→ Instructions to follow: Find the word "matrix" in the listing below. Copy every line that has it.

Supplied records START

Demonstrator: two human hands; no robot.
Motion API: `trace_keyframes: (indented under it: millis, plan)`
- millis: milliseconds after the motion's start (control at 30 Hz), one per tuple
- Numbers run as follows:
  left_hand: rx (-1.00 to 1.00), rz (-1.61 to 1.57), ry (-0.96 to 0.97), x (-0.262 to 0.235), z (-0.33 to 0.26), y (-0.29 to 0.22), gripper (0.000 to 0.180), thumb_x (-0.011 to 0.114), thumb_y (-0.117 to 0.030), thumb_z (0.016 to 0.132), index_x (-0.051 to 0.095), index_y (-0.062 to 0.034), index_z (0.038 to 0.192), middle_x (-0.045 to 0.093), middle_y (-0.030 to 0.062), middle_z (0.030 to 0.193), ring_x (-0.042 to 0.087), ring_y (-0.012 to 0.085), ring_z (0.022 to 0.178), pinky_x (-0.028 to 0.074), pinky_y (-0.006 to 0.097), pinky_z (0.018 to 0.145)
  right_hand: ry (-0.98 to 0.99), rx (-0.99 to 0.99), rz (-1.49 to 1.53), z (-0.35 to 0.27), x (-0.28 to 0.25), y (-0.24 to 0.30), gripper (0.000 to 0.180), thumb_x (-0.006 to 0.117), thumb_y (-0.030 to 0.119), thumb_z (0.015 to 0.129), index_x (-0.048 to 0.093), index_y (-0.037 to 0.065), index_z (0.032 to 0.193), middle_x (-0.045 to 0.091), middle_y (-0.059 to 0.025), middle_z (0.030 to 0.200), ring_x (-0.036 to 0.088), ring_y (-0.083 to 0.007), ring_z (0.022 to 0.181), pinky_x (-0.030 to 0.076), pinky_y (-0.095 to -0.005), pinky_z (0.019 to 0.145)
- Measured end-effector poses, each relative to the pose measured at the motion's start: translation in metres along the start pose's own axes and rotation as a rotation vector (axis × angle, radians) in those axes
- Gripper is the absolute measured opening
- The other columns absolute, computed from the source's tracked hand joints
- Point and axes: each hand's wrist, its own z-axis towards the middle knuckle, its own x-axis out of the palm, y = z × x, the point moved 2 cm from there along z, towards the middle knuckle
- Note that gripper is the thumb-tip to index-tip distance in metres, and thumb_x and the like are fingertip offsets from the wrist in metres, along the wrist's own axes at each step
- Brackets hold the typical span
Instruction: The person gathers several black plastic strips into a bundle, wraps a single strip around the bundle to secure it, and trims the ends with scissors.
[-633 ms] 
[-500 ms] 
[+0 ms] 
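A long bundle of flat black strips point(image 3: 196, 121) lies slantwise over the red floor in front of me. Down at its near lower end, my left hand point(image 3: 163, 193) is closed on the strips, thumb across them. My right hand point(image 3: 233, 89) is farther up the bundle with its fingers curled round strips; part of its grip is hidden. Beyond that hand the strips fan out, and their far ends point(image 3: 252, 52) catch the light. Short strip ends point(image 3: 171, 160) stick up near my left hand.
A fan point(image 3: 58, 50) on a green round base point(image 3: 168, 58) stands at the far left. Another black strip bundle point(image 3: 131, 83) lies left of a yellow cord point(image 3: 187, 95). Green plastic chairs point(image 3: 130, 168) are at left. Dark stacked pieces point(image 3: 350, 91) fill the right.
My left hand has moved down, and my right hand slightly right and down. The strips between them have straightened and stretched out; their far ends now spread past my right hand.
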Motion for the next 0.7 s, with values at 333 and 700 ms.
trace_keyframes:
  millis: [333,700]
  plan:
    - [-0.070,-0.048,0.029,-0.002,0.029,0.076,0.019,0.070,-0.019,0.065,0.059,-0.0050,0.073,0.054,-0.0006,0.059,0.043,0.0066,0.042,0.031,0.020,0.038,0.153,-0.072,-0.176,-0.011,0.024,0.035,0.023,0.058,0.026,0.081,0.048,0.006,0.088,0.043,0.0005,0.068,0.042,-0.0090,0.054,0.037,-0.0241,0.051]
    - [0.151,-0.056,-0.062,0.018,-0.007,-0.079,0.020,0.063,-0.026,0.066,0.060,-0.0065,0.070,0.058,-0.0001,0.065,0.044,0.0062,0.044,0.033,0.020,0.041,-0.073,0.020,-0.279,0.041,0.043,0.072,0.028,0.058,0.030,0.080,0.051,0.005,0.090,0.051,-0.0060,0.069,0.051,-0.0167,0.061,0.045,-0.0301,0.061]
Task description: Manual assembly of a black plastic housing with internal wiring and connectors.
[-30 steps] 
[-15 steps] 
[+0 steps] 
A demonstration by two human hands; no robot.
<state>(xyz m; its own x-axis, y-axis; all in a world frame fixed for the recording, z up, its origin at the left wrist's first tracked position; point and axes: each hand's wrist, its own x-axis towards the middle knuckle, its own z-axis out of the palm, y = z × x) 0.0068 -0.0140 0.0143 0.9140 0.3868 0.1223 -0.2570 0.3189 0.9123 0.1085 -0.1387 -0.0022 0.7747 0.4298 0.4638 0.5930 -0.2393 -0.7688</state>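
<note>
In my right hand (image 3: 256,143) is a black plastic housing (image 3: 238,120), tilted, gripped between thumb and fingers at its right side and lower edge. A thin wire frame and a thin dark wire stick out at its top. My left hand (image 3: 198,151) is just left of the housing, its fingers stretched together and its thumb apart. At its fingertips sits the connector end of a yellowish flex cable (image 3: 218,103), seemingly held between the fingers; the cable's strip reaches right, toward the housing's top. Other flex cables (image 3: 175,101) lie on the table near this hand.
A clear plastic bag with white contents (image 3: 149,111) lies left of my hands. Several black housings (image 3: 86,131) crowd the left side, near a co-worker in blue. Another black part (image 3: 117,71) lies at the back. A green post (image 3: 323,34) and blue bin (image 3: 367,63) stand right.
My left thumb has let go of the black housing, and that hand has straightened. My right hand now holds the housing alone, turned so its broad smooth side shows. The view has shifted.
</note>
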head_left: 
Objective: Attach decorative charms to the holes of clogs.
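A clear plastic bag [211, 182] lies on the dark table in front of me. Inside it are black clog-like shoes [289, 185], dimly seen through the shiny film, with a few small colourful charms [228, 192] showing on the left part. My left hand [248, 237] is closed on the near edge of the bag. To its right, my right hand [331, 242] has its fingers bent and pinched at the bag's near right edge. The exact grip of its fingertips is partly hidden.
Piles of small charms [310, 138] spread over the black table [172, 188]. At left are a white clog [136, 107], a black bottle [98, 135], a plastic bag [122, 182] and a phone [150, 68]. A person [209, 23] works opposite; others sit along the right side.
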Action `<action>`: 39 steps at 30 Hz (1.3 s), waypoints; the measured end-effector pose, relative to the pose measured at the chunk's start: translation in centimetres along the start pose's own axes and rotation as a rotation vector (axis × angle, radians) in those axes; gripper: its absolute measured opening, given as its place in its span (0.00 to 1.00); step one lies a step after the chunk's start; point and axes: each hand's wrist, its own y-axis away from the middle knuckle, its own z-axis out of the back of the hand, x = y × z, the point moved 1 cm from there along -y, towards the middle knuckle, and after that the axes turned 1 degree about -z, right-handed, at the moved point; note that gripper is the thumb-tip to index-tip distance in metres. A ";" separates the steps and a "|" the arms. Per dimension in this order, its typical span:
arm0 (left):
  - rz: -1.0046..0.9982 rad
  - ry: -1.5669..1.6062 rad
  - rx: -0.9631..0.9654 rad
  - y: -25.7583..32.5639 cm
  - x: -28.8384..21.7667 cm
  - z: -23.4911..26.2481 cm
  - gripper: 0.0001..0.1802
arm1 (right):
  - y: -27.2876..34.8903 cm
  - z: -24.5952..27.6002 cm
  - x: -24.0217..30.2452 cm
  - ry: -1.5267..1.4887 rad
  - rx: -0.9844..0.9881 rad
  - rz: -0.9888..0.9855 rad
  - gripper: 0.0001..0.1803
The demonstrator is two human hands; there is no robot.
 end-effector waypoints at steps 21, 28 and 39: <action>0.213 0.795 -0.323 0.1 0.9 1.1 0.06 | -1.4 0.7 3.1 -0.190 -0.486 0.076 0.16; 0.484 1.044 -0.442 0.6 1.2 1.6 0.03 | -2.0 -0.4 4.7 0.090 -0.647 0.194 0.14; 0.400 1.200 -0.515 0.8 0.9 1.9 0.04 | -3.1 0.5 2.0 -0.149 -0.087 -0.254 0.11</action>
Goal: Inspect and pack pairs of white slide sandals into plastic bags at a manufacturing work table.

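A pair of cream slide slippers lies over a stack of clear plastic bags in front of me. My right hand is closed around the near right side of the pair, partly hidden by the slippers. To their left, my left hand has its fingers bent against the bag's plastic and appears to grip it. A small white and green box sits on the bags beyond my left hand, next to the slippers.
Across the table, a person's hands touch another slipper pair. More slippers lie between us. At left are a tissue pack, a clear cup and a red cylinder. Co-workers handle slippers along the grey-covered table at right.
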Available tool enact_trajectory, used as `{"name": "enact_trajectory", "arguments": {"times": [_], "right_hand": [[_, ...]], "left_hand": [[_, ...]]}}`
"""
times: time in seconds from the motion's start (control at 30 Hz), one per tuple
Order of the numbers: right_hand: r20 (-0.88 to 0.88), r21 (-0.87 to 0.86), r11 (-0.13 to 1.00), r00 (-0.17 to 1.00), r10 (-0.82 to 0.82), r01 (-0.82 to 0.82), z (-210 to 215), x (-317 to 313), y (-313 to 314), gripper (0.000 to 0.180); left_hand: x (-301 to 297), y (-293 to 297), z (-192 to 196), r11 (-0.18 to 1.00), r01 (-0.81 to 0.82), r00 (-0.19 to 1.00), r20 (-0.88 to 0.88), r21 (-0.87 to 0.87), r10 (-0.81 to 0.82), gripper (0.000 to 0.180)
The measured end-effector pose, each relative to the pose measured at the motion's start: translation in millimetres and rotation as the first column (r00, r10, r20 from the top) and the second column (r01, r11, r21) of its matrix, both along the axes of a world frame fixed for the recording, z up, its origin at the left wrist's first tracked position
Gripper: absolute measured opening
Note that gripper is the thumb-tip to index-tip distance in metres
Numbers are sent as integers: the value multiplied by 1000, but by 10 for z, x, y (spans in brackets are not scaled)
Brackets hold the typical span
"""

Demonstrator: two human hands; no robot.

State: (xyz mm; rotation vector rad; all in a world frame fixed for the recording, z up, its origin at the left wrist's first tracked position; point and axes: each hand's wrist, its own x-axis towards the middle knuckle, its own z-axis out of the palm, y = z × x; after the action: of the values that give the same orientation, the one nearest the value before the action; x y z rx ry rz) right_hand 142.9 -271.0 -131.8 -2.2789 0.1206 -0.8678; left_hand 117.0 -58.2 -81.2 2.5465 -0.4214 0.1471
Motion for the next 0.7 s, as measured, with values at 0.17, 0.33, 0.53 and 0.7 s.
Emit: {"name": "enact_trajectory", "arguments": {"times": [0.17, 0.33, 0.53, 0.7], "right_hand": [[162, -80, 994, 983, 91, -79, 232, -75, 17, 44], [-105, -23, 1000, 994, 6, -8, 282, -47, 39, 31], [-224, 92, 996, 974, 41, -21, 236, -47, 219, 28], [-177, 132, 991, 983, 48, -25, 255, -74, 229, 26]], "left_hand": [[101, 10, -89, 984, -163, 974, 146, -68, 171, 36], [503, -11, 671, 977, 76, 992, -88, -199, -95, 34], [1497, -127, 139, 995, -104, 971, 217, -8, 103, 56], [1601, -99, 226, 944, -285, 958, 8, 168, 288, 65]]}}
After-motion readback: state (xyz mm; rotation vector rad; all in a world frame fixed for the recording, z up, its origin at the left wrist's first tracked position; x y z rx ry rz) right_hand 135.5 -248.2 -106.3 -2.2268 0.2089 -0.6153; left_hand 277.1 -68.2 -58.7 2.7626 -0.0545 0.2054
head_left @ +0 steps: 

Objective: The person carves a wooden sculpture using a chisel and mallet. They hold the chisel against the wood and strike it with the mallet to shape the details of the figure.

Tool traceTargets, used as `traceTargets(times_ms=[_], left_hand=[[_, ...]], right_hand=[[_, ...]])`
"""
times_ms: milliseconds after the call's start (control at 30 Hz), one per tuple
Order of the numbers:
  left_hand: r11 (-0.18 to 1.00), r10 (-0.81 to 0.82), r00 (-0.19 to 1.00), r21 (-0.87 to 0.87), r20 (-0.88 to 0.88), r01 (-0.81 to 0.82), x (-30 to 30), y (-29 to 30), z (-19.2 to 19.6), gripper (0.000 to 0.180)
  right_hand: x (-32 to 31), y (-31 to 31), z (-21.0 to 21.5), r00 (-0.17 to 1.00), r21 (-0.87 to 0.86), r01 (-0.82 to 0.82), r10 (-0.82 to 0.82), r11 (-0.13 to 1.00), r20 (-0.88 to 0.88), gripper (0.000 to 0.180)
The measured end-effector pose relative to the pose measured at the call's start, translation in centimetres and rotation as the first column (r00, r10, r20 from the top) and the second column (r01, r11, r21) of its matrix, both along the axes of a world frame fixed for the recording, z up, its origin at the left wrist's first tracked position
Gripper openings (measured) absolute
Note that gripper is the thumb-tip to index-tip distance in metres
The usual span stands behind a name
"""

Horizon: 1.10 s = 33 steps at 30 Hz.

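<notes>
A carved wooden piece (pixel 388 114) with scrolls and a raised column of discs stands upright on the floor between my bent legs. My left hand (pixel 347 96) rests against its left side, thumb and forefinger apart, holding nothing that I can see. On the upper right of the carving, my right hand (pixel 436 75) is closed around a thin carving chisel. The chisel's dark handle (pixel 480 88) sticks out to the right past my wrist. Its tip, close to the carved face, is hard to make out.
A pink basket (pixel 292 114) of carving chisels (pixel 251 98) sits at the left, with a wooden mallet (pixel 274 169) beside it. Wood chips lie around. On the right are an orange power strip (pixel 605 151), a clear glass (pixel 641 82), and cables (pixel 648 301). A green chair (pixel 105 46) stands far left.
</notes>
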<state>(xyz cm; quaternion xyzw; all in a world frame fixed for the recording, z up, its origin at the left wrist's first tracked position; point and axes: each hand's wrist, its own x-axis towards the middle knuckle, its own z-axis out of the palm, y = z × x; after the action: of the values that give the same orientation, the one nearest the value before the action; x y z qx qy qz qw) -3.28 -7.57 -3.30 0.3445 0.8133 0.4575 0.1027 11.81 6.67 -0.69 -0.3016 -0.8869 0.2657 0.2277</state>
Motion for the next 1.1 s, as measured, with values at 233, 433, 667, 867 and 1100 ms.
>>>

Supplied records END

→ Answer space:
The measured end-effector pose, each relative to the pose measured at the motion's start: translation in millimetres and rotation as the first column (r00, r10, r20 from the top) and the second column (r01, r11, r21) of its matrix, both along the axes of a world frame fixed for the recording, z up, its origin at the left wrist's first tracked position
The measured end-effector pose relative to the pose measured at the call's start, translation in centimetres and rotation as the first column (r00, r10, r20 from the top) and the second column (r01, r11, r21) of its matrix, both along the axes of a world frame fixed for the recording, z up, its origin at the left wrist's first tracked position

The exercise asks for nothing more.